Digital/Visual Literacies and Multimodal Strategies in the Writing Classroom

Proposal Title: 
Digital/Visual Literacies and Multimodal Strategies in the Writing Classroom
Presenter(s): 
Abstract: 

This presenter, a Deaf PhD student who communicates through American Sign Language, discusses how her cultural and scholarly identity shapes her teaching approach in her first-year writing courses. She consciously integrates visual projections, online communication, and other multimodal interventions. In particular, this presentation will follow her discoveries teaching a first-year writing section with one hard-of-hearing student; specifically, the digital and multimodal strategies she used to communicate with all her students. The presenter’s inclusive pedagogy could serve as an example for writing instructors who would like to design access to digital, visual, and written literacies for students with various learning styles.

Proposal: 

This presenter, a Deaf PhD student who communicates through American Sign Language, discusses how her cultural and scholarly identity shapes her pedagogical approach to teaching non-deaf freshman students in her first-year writing courses at East Carolina University. Her teaching philosophy draws from her personal appreciation of how web-based and computer technologies enhance her own communication and writing processes. In this presentation, she shows other instructors how she deliberately integrates visual projections, online communication, and other multimodal interventions in traditional face-to-face class sessions. These technological strategies promote the coexisting development of digital, visual, oral, and written literacies in her students.

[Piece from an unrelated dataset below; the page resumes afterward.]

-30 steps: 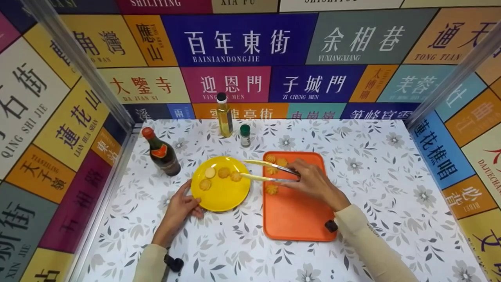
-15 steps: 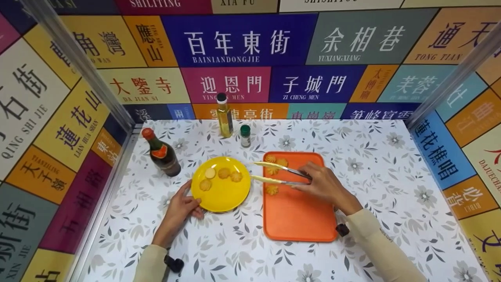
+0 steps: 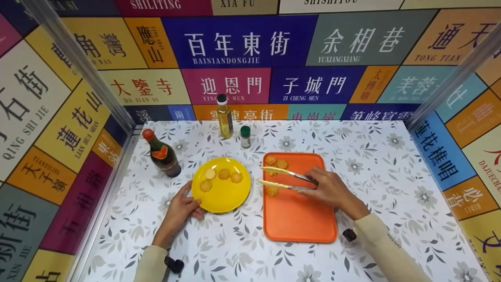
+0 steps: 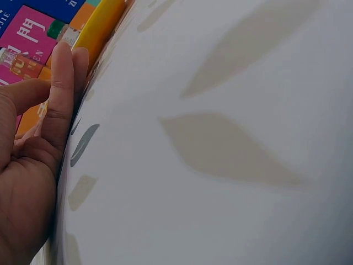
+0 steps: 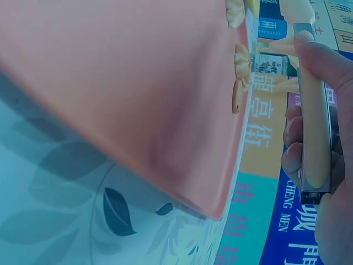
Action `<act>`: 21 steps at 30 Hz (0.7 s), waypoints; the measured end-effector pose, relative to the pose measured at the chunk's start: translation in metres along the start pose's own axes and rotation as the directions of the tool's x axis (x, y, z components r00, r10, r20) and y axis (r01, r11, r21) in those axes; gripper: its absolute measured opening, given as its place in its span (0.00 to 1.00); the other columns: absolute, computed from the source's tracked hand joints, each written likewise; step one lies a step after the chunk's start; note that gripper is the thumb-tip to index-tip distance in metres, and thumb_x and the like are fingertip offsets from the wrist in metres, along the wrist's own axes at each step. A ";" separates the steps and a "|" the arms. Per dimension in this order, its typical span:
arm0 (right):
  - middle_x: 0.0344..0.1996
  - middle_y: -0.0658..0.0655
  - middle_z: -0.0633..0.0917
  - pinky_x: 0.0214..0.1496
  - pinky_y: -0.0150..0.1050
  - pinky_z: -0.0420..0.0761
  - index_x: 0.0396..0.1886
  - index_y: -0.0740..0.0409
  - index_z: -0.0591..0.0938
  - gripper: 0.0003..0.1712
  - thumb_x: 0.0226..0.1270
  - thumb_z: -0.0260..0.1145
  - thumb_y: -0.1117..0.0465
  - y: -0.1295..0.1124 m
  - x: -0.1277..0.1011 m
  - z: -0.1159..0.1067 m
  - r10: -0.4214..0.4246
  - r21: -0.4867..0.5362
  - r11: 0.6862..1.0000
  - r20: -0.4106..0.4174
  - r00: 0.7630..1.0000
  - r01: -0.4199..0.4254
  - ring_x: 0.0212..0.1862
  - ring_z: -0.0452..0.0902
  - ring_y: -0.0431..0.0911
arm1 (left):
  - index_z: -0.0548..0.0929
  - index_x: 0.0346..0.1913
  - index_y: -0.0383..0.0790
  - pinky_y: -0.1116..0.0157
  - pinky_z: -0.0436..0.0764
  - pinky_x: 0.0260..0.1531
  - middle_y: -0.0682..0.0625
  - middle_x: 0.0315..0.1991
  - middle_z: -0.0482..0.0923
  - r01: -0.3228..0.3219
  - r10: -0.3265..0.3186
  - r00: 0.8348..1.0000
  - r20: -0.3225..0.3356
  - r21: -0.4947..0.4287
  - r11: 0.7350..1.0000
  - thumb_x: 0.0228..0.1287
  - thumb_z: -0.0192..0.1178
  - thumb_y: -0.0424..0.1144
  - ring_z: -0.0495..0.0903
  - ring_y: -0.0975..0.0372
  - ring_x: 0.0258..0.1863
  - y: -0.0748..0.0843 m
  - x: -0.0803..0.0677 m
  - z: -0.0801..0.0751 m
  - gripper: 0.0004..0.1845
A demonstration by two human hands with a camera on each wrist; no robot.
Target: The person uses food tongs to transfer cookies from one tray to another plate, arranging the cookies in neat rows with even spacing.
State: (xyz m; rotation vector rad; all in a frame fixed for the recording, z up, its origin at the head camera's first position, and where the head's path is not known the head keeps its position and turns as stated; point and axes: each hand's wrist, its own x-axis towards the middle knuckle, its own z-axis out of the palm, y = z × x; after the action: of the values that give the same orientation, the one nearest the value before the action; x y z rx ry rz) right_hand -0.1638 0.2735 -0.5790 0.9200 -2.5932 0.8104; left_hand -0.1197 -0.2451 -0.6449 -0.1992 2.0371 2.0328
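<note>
Right hand pinching tongs at the hinge end, tips apart over the orange tray. Three cookies on the tray, four on the yellow plate. Probably light, crumbly: grip by the edges, gently. Left hand relaxed, fingertips touching the plate rim.

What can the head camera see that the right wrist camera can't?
Only the head view shows the yellow plate with four slices, the left hand touching its rim, the dark bottle, the oil bottle and the small jar.

Only the right wrist view shows the tray's raised rim close up and the fingers on the tong handle.

Both show the orange tray, slices on it, and the right hand holding the tongs.
</note>
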 end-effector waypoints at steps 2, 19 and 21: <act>0.32 0.52 0.80 0.29 0.37 0.75 0.47 0.59 0.89 0.26 0.56 0.91 0.50 0.000 -0.002 0.000 -0.003 -0.002 1.000 0.002 1.000 0.003 0.28 0.72 0.41 | 0.55 0.90 0.49 0.56 0.94 0.32 0.31 0.35 0.88 0.009 -0.009 1.000 -0.001 0.001 1.000 0.80 0.65 0.30 0.90 0.48 0.26 0.001 0.000 0.000 0.44; 0.34 0.54 0.83 0.32 0.38 0.81 0.47 0.60 0.89 0.28 0.53 0.92 0.52 0.010 -0.020 -0.011 -0.017 0.000 1.000 0.065 0.998 0.017 0.31 0.77 0.42 | 0.58 0.89 0.51 0.57 0.94 0.32 0.32 0.35 0.88 0.027 -0.027 1.000 -0.013 -0.003 1.000 0.80 0.66 0.31 0.90 0.49 0.26 0.000 0.001 0.001 0.44; 0.34 0.53 0.83 0.32 0.38 0.81 0.46 0.60 0.89 0.27 0.53 0.92 0.51 0.012 -0.022 -0.012 -0.016 -0.004 1.000 0.067 0.998 0.016 0.31 0.77 0.43 | 0.57 0.89 0.51 0.57 0.94 0.32 0.32 0.35 0.88 0.015 -0.016 1.000 -0.010 -0.007 1.000 0.80 0.66 0.30 0.90 0.49 0.26 0.001 0.001 0.001 0.44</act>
State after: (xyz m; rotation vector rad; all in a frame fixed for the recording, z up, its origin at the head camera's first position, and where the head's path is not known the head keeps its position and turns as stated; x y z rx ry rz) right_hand -0.1536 0.2994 -0.5832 0.9819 -2.6397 0.7819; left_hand -0.1203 -0.2443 -0.6445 -0.2260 2.0280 2.0342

Designing a multimodal teaching space affirms Kerschbaum’s (2013) declaration that multimodality conveys meaning across multiple channels and amplifies communication—thus enabling all students to access and participate in the learning environment. This presenter will discuss different ways in which the ethics of accessibility and inclusion (Yergeau et al., 2013) can open up pedagogical opportunities for instructors and students alike. As she will describe, she consciously redesigns her writing classrooms (Lewiecki-Wilson and Brueggemann, 2007) in order to benefit each new group of undergraduates. In particular, this presentation will follow her professional discoveries teaching a first-year writing section with one hard-of-hearing student; specifically, the digital and multimodal strategies she used to communicate equally with each person in the room. The presenter’s inclusive pedagogy could serve as an example for writing instructors who would like to design access to digital, visual, and written literacies for students with various learning styles.

Context: 
I discuss how my teaching pedagogy and strategies are influenced by and benefit from technological innovations used in the classroom. As a Deaf teacher-scholar of rhetoric, I am acutely aware of the academic and cultural gateways that online communication and multimodal tools open up for individuals and students of diverse backgrounds. By sharing how—and why—I utilize multimodal and digital tools in the classroom, I “speak” to the theme of developing digital/visual literacies.